Example 2
This example demonstrates that statins alleviate LS membrane remodeling phenotypes.
Statins decrease cholesterol (Cho) biosynthesis by inhibiting 3-hydroxy-3-methylglutaryl coenzyme A (HMG-CoA) reductase (FIG. 2A and McFarland et al., Int J Mol Sci 15: 20607-20637 (2014)); consequently, they also down-modulate the downstream synthesis of two intermediates (farnesyl-pyrophosphate and geranyl-geranyl-pyrophosphate) required for RhoA prenylation, which in turn is essential for GTPase membrane anchoring and activation (del Real et al., J Exp Med 200: 541-547 (2004); Demierre et al., Nat Rev Cancer 5: 930-942 (2005); and FIG. 2A). They also have been shown to be active against the RhoA hyperactivation observed in certain cancers (Zhong et al., Cancer Treat Rev 41: 554-567 (2015)).
Several generation statins (Maji et al., Indian J Endocrinol Metab 17: 636-646 (2013)), including fluvastatin, atorvastatin, pitavastatin and rosuvastatin, were tested for their ability to ameliorate LS spreading defects. All statins mitigated to a certain extent the LS spreading phenotype; however, rosuvastatin produced the best results (rosuvastatin>pitavastatin>>>simvastatin and others) in terms of maximizing rescue effect over needed dose and toxicity (FIG. 2B and data not shown).

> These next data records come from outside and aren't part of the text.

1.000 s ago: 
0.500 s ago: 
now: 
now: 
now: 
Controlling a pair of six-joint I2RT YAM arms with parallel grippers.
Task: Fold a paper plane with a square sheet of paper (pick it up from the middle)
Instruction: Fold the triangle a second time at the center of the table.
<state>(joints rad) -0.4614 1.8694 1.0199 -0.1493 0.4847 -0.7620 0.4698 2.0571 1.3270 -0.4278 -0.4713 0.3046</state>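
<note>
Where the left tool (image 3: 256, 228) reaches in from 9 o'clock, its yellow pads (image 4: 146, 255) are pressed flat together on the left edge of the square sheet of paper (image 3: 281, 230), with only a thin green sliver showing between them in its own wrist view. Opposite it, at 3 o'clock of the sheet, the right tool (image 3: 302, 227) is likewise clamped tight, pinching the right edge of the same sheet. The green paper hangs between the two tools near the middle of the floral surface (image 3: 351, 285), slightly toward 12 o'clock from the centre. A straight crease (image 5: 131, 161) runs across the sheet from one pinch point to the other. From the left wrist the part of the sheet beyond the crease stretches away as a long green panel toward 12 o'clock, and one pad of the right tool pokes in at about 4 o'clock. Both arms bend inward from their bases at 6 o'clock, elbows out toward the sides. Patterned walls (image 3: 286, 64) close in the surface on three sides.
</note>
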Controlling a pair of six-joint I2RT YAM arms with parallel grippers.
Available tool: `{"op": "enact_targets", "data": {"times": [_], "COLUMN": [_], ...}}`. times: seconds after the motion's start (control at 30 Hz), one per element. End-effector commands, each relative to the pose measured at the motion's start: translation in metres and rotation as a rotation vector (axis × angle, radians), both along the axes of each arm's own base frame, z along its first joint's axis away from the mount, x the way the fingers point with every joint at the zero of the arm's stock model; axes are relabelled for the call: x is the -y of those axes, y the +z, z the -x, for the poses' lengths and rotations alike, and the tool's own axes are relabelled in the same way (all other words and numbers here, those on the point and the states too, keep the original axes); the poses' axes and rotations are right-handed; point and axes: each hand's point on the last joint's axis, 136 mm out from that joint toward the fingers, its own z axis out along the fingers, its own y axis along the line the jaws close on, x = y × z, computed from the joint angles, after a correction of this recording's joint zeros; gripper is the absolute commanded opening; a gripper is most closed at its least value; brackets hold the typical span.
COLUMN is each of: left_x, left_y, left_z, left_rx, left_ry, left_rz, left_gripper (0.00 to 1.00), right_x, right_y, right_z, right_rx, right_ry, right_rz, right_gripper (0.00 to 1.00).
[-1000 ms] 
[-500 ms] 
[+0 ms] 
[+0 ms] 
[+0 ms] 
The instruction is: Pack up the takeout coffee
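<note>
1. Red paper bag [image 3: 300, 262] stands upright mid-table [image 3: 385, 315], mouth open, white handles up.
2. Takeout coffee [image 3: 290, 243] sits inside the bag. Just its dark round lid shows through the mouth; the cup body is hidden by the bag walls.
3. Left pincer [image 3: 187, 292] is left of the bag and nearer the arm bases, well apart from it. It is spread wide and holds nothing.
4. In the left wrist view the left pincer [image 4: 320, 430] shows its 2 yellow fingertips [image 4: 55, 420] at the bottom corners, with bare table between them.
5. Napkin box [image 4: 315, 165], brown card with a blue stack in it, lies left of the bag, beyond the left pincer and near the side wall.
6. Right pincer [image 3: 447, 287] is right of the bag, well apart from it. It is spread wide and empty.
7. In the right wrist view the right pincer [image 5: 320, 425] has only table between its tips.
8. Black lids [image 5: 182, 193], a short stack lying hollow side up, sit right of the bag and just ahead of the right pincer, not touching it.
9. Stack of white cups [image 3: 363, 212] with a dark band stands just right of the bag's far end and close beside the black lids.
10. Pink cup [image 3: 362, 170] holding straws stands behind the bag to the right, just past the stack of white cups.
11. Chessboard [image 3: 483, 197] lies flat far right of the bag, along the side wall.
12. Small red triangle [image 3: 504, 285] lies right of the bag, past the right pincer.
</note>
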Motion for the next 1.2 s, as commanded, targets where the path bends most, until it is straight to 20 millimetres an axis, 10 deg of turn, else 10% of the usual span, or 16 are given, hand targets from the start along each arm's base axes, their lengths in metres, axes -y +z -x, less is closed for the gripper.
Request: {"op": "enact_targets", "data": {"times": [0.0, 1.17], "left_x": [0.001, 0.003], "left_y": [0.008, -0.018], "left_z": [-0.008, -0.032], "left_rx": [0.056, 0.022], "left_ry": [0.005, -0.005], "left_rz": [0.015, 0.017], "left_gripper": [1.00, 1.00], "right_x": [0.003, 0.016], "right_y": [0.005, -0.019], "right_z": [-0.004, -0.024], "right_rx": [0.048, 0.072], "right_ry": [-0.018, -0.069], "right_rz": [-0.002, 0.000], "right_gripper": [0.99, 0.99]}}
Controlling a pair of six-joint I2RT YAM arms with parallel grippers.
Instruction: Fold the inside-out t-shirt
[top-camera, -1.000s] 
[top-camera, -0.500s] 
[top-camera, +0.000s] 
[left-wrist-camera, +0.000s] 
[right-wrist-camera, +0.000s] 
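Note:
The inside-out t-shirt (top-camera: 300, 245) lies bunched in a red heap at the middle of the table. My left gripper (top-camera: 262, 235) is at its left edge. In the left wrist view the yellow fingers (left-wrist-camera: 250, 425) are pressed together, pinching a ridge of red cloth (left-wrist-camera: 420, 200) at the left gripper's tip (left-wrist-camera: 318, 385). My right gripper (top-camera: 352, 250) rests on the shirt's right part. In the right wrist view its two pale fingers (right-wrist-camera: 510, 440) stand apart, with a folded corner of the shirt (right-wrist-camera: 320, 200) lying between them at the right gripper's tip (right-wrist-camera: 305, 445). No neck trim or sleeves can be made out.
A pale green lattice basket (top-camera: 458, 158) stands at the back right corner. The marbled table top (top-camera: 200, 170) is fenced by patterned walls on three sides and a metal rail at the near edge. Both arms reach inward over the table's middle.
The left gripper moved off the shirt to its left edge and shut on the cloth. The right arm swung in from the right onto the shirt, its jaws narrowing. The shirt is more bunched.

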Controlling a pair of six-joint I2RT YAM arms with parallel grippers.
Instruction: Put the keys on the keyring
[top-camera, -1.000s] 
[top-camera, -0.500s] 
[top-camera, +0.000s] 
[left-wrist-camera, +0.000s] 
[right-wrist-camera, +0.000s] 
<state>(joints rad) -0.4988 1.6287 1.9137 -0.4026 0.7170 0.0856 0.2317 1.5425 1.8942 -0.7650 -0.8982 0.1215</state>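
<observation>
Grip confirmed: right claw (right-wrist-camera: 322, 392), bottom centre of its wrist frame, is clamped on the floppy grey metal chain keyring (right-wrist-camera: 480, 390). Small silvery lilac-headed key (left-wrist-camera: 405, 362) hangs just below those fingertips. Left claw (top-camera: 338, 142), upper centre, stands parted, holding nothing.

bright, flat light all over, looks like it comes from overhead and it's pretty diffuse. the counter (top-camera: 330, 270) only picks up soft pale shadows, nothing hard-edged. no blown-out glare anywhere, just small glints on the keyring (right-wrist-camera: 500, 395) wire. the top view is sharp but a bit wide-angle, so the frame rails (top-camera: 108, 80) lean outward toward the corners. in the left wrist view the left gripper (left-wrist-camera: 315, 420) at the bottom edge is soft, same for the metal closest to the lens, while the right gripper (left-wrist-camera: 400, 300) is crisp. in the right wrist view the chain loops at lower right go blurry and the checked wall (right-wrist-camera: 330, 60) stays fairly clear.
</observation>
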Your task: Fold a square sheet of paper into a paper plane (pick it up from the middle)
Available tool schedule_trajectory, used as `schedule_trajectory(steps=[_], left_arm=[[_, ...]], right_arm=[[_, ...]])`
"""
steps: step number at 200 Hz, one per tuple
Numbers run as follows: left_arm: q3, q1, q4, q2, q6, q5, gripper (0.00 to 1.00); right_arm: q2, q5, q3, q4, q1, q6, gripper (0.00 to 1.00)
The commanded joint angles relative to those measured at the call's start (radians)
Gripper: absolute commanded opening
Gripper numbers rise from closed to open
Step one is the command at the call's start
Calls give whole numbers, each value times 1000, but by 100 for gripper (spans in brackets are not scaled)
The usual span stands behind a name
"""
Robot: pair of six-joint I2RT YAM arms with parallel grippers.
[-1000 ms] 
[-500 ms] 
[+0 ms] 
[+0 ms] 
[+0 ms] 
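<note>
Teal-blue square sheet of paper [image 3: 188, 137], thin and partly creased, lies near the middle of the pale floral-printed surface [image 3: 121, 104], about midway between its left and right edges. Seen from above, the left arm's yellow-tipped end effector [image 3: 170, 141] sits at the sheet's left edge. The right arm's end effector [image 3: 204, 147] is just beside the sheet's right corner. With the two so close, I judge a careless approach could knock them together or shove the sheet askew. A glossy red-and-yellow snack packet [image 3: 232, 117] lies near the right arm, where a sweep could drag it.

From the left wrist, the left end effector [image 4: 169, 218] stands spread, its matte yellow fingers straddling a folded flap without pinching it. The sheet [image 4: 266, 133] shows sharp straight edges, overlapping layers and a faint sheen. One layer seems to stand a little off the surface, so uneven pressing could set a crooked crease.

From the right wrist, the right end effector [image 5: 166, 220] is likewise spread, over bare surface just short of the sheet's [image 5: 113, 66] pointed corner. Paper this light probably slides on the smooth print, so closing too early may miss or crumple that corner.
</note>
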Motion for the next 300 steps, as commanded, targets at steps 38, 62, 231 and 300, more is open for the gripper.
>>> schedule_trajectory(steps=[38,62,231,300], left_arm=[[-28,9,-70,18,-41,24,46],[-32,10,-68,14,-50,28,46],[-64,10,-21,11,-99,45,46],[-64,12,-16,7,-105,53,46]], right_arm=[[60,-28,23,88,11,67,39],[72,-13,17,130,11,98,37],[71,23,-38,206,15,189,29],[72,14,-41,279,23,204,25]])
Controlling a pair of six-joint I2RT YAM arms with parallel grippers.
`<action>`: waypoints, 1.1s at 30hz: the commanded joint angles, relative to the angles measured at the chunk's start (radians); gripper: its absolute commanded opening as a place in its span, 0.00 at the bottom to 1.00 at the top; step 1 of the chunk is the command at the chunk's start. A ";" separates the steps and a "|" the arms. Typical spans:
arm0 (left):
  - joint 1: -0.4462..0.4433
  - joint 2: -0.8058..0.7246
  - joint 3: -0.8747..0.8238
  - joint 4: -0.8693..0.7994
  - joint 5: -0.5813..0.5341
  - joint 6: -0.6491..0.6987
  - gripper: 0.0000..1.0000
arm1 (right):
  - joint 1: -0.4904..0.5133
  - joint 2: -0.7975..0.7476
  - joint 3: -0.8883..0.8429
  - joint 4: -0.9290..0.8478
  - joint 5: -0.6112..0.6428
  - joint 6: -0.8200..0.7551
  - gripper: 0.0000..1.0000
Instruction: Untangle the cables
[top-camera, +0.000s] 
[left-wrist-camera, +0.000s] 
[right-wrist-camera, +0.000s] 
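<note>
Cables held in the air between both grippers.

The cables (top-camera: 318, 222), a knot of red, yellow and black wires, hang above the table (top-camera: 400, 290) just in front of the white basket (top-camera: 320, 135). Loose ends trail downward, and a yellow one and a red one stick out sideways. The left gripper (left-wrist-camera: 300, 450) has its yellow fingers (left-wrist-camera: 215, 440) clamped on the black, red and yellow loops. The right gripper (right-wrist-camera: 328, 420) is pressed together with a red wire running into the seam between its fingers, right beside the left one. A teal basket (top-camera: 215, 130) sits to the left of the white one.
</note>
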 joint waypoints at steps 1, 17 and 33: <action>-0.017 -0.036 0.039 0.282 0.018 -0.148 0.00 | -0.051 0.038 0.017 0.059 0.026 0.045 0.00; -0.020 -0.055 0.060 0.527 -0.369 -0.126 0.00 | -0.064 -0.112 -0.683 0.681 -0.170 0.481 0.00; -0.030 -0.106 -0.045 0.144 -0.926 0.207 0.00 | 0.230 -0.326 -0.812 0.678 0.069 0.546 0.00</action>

Phenotype alleviation was observed following the use of an acute rosuvastatin dose (100 μM for 1 h), but similar effect was also evident using lower concentrations (1-10 μM) sustained over longer periods of time (≥72 h; FIG. 2B). Importantly, the latter usage scheme better emulated currently approved treatment conditions with statins that render an effective concentration of free drug in plasma of up to 10 μM (Bjorkhem-Bergman et al., Br J Clin Pharmacol 72: 164-165 (2011)). Following exposure to statins, viability and stress-induced changes in morphology were determined for LS cells (FIG. 2C). Our results showed that rosuvastatin had minimal toxicity, while other statins including pitavastatin and cerivastatin were substantially toxic (FIG. 2C, D). It should be noted that the latter was recalled from the market due to severe rhabdomyolysis effects (Maji et al. (2013), supra). In addition, and to monitor the magnitude of the statins' effects on HMG-CoA reductase in LS cells, we incubated patient fibroblasts in Cho-free media supplemented with vehicle or statins and determined the uptake of fluorescently labeled Cho. While vehicle-treated cells had normal production of endogenous Cho, the ones exposed to statins (due to their HMG-CoA reductase inhibitory activity) were Cho-depleted at a different extent as evidenced by a substantial increase in the uptake of exogenous, fluorescently labeled Cho (FIG. 2E). Our results suggested that rosuvastatin in addition to being less toxic at the chronic dose, led to a less acute inhibition of cholesterol biosynthesis (and consequently to a lower demand of exogenous, fluorescent-analog uptake). However, in contrast with the relatively innocuous chronic exposure (10 μM for ≥72 h), we observed that acute doses of rosuvastatin (100 μM) induced toxicity when exposure time≥15 h (data not shown).